Explanation: Player 1 topples a stack of 2 upward from the top row, so both pieces fall off the board and are lost. Since both players had already placed at least once, player 1 is eliminated and player 2 wins.

Solution

def solution(n, moves):
    owners = [[0] * n for _ in range(n)]
    heights = [[0] * n for _ in range(n)]

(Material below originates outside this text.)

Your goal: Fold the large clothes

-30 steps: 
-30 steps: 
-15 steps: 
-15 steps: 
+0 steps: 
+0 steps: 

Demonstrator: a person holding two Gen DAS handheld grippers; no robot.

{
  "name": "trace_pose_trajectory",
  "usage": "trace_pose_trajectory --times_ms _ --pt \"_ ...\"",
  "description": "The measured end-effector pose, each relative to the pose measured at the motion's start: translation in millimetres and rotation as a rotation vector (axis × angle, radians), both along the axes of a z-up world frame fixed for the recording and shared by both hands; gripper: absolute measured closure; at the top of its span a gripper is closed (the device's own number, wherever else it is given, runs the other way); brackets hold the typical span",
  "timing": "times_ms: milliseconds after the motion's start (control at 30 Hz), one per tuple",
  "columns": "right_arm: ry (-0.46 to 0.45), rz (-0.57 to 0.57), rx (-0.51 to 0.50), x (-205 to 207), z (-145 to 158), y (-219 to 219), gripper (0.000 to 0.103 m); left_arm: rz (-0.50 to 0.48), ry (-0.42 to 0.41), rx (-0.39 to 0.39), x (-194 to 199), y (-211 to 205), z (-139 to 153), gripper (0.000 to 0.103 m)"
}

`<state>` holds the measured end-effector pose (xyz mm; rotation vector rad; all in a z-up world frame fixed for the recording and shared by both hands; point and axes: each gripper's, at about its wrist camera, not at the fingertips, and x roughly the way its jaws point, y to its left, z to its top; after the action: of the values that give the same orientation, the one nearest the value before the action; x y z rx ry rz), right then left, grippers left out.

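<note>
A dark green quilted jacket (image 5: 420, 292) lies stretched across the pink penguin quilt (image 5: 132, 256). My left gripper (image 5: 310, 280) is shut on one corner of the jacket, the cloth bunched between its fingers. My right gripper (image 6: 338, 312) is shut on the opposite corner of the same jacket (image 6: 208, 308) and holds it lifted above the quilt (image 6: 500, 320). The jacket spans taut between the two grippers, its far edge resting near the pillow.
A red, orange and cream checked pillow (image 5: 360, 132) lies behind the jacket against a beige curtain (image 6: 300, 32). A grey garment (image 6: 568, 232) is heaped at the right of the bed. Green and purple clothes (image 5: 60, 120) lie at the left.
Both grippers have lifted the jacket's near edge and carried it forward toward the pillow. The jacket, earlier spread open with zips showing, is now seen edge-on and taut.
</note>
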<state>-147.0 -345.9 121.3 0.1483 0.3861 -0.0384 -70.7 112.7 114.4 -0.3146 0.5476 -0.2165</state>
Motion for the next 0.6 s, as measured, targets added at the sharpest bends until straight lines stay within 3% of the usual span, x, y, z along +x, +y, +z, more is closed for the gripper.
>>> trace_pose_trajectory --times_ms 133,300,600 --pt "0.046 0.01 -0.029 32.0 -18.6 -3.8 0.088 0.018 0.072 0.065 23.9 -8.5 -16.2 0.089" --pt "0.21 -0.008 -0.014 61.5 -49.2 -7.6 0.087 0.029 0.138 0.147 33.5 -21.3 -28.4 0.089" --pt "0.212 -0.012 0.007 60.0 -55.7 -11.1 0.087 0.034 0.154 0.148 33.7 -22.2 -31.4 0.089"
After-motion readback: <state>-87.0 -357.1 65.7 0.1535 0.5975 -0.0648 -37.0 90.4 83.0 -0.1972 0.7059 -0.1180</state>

    # totals[player] = total number of pieces currently owned by that player
    totals = [0, 0, 0]
    placed_once = [False, False, False]

    # The current player is the player who made the most recent Place move.
    current_player = 0
    place_count = 0

    directions = {
        'u': (-1, 0),
        'r': (0, 1),
        'd': (1, 0),
        'l': (0, -1),
    }

    def check_winner():
        if placed_once[1] and placed_once[2]:
            if totals[1] == 0:
                return "player 2 is the winner"
            if totals[2] == 0:
                return "player 1 is the winner"
        return None

    for move in moves:
        if move[0] == 'p':
            current_player = 1 if place_count % 2 == 0 else 2
            place_count += 1
            placed_once[current_player] = True

            x = int(move[1])
            y = int(move[2])

            if owners[x][y] == 0:
                owners[x][y] = current_player
                heights[x][y] = 1
            else:
                heights[x][y] += 1

            totals[current_player] += 1

        else:  # Topple
            x = int(move[1])
            y = int(move[2])
            d = move[3]
            dx, dy = directions[d]

            stack_size = heights[x][y]

            # Remove the source stack from the current player.
            owners[x][y] = 0
            heights[x][y] = 0
            totals[current_player] -= stack_size

            # Only cells until the board edge can receive pieces.
            step = 1
            while step <= stack_size:
                nx = x + dx * step
                ny = y + dy * step

                if not (0 <= nx < n and 0 <= ny < n):
                    break

                if owners[nx][ny] == 0:
                    owners[nx][ny] = current_player
                    heights[nx][ny] = 1
                    totals[current_player] += 1
                elif owners[nx][ny] == current_player:
                    heights[nx][ny] += 1
                    totals[current_player] += 1
                else:
                    other = owners[nx][ny]
                    captured_height = heights[nx][ny]

                    totals[other] -= captured_height
                    owners[nx][ny] = current_player
                    heights[nx][ny] = captured_height + 1
                    totals[current_player] += captured_height + 1

                step += 1

        result = check_winner()
        if result is not None:
            return result

    return "in progress"

Time complexity: O(len(moves) * n). Space complexity: O(n^2).

Hints

  1. Store each board cell as two pieces of information: owner and stack height. Also keep total piece counts for each player so you can detect a winner in O(1) after every move.
  2. During a topple, only the cells from the source to the board edge can receive pieces. Since `n <= 9`, at most `n - 1` dropped pieces stay on the board; the rest are immediately lost.